Reflexión inspirada en el texto del
Evangelio según san Lucas 2, 22-40
El relato del nacimiento de Jesús
es desconcertante. Según Lucas, Jesús nace en un pueblo en el que no hay sitio
para acogerlo. Los pastores lo han tenido que buscar por todo Belén hasta que
lo han encontrado en un lugar apartado, recostado en un pesebre, sin más
testigos que sus padres.
Al parecer, Lucas siente necesidad
de construir un segundo relato en el que el niño sea rescatado del anonimato
para ser presentado públicamente. ¿Qué lugar más apropiado que el Templo de
Jerusalén para que Jesús sea acogido solemnemente como el Mesías enviado por
Dios a su pueblo?
Pero, de nuevo, el relato de Lucas
va a ser desconcertante. Cuando los padres se acercan al Templo con el niño, no
salen a su encuentro los sumos sacerdotes ni los demás dirigentes religiosos.
Dentro de unos años, ellos serán quienes lo entregarán para ser crucificado.
Jesús no encuentra acogida en esa religión segura de sí misma y olvidada del
sufrimiento de los pobres.
Tampoco vienen a recibirlo los
maestros de la Ley que predican sus “tradiciones humanas” en los atrios de
aquel Templo. Años más tarde, rechazarán a Jesús por curar enfermos rompiendo
la ley del sábado. Jesús no encuentra acogida en doctrinas y tradiciones
religiosas que no ayudan a vivir una vida más digna y más sana.

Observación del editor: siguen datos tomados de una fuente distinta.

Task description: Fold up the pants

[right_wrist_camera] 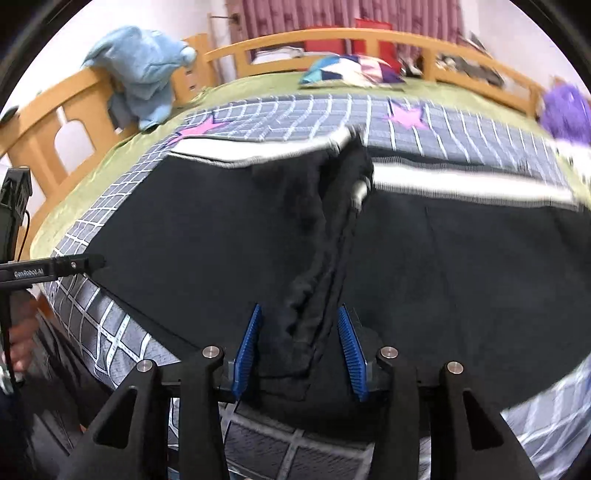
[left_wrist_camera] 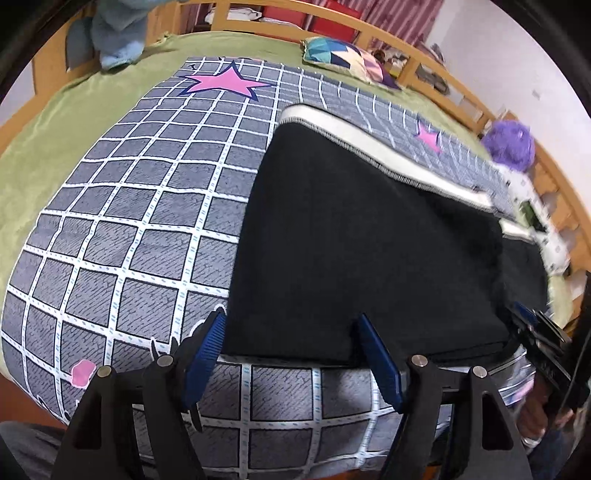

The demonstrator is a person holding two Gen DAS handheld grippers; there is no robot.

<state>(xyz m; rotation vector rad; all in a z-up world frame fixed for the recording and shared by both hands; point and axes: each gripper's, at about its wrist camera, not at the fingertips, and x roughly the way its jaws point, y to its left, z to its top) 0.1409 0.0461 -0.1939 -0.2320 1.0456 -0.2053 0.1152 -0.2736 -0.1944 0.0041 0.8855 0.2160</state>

Quienes acogen a Jesús y lo
reconocen como Enviado de Dios son dos ancianos de fe sencilla y corazón
abierto que han vivido su larga vida esperando la salvación de Dios. Sus nombres
parecen sugerir que son personajes simbólicos. El anciano se llama Simeón (“El
Señor ha escuchado”), la anciana se llama Ana (“Regalo”). Ellos representan a
tanta gente de fe sencilla que, en todos los pueblos de todas los tiempos,
viven con su confianza puesta en Dios.
Los dos pertenecen a los ambientes
más sanos de Israel. Son conocidos como el “Grupo de los Pobres de Yahvé”. Son
gentes que no tienen nada, solo su fe en Dios. No piensan en su fortuna ni en
su bienestar. Solo esperan de Dios la “consolación” que necesita su pueblo, la
“liberación” que llevan buscando generación tras generación, la “luz” que
ilumine las tinieblas en que viven los pueblos de la tierra. Ahora sienten que
sus esperanzas se cumplen en Jesús.
Esta fe sencilla que espera de Dios
la salvación definitiva es la fe de la mayoría. Una fe poco cultivada, que se
concreta casi siempre en oraciones torpes y distraídas, que se formula en
expresiones poco ortodoxas, que se despierta sobre todo en momentos difíciles
de apuro. Una fe que Dios no tiene ningún problema en entender y acoger.